Blintzes and Sauce

Relationship: Child of im/migrant
Group:

Phyllis' mom, an immigrant from Poland, was taught to cook by her neighbors in the Lower East Side and Brooklyn.“My parents were orthodox Jews from Poland. We lived on Rivington St. We had a neighbor named Mrs. Katz, and this was before television. So Mrs. Katz would come to my apartment and teach my mother how to cook. And the dishes were from Poland. One thing she made was blintzes, and it was made by hand from scratch. Five years later, we moved from Rivington St. in Manhattan; we moved to Bensonhurst Brooklyn, and Bensonhurst, Brooklyn, my mother would sit on the stoop and listen to the ladies talk.

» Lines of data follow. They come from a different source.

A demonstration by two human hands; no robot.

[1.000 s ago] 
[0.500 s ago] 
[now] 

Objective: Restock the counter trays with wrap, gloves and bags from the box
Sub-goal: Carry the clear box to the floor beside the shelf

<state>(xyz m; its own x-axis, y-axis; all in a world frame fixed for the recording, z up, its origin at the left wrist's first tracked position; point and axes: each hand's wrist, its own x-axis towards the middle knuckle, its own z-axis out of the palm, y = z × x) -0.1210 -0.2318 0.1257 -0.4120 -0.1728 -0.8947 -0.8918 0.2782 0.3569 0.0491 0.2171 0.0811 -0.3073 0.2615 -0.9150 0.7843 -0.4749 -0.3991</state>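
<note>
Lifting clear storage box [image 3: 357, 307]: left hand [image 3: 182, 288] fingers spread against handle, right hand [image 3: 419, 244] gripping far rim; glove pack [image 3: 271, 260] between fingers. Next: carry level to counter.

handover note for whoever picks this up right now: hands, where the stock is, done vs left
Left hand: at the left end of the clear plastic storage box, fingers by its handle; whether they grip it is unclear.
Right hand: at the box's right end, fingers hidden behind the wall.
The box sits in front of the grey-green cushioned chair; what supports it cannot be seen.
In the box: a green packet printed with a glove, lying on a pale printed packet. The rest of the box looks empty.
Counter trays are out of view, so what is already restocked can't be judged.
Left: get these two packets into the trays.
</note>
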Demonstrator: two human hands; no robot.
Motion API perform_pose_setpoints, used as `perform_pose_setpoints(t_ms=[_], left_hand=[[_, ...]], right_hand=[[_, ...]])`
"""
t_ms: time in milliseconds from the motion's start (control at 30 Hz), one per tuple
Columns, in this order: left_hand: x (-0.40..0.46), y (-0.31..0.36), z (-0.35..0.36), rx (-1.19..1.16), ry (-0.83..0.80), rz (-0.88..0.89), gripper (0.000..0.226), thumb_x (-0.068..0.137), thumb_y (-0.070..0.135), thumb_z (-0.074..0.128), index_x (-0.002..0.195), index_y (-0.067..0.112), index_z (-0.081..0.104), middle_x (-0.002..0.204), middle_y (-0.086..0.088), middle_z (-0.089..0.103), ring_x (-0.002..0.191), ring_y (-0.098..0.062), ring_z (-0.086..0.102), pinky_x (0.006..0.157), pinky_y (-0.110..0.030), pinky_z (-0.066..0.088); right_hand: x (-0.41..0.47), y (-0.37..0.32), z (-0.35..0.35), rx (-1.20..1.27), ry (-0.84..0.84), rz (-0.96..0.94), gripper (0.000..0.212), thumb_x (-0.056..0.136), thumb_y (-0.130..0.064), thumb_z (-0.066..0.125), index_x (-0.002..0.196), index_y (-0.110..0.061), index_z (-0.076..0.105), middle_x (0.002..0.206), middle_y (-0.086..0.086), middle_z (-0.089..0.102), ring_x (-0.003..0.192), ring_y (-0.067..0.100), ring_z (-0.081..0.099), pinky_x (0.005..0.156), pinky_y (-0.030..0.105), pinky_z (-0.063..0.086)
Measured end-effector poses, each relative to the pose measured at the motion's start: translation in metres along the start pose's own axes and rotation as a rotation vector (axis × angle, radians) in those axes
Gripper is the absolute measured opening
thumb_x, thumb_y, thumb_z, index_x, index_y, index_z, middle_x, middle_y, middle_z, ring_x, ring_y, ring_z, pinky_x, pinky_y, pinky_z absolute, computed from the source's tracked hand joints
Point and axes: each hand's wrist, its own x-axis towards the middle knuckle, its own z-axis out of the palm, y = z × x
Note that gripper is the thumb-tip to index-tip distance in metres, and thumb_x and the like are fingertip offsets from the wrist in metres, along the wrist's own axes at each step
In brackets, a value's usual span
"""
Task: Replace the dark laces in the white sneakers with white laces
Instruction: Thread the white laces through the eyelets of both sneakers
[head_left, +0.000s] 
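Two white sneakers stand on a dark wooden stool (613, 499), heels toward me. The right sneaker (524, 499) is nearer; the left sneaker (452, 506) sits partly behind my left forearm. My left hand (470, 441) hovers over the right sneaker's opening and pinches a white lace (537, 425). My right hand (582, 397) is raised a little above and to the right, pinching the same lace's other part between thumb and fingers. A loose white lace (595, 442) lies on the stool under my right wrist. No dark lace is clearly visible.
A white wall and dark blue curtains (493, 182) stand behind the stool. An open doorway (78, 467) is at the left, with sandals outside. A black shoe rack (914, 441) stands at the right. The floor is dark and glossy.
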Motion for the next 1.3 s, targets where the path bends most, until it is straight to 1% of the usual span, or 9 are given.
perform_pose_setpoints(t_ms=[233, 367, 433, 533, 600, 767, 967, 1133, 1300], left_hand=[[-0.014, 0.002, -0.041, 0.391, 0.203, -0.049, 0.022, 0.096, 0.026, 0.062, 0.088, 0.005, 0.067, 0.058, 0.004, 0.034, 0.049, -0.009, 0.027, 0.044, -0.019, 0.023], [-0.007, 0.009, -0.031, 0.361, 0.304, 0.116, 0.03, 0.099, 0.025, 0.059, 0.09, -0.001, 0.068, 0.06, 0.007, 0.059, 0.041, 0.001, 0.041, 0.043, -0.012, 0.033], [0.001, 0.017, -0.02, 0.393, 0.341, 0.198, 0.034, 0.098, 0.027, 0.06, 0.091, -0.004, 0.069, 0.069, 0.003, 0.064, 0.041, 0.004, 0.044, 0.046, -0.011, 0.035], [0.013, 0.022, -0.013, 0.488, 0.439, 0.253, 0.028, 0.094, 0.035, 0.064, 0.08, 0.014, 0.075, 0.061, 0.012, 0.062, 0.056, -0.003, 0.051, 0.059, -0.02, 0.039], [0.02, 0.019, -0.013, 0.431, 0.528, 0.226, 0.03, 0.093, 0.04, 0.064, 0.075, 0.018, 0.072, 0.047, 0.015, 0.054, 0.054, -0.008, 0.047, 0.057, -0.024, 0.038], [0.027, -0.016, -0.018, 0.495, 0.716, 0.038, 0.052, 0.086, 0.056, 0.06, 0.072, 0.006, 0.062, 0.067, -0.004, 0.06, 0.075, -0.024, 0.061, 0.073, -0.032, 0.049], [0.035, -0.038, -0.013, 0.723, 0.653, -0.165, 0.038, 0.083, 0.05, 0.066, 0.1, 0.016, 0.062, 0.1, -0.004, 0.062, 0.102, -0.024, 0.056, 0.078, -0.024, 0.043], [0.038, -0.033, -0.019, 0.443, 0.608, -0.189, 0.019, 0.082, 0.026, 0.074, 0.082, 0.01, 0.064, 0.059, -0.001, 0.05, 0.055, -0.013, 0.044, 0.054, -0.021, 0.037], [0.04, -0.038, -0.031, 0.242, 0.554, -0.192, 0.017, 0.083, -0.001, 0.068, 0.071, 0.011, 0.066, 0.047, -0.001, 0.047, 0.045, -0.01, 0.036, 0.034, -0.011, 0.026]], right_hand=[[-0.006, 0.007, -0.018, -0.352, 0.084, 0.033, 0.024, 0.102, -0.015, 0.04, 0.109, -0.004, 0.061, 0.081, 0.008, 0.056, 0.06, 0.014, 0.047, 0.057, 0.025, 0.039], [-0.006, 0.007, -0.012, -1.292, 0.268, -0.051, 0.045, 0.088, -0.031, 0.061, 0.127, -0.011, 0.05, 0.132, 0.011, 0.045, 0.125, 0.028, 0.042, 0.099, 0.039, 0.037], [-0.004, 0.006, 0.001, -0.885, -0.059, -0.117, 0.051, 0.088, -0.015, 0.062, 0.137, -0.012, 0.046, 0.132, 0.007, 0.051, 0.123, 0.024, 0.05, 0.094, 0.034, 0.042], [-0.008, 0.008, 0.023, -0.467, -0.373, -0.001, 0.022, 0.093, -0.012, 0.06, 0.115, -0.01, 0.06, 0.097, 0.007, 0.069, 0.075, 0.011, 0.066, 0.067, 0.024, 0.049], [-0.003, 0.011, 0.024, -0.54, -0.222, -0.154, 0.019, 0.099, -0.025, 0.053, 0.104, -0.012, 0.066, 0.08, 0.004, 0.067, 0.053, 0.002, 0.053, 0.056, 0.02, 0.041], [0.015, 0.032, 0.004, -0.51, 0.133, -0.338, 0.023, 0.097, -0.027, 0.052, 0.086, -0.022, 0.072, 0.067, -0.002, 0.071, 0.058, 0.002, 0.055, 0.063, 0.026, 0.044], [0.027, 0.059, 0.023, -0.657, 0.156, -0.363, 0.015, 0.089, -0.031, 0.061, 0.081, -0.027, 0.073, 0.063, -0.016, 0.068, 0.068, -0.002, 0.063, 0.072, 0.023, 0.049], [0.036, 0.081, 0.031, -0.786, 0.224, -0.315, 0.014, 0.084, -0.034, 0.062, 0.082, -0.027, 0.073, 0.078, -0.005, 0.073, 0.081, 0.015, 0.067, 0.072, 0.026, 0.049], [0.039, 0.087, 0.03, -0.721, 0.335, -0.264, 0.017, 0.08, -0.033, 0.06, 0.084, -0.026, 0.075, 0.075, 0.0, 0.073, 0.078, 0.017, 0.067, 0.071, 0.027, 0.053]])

I went to camp, and I came home and I told my mother that I had delicious spaghetti with sauce. So she went upstairs, and she made – took ketchup, and she poured it on the spaghetti and said ‘Look! Spaghetti with sauce.’ And of course it didn’t taste like what I had at camps. So she went back downstairs to the Italian ladies, and they taught her how to make spaghetti and sauce! So she went upstairs, and she did exactly what they said, and she ended up with a delicious sauce on the spaghetti. Plus, she would put it on the baked white fish. So after all this, I received a healthy meal.”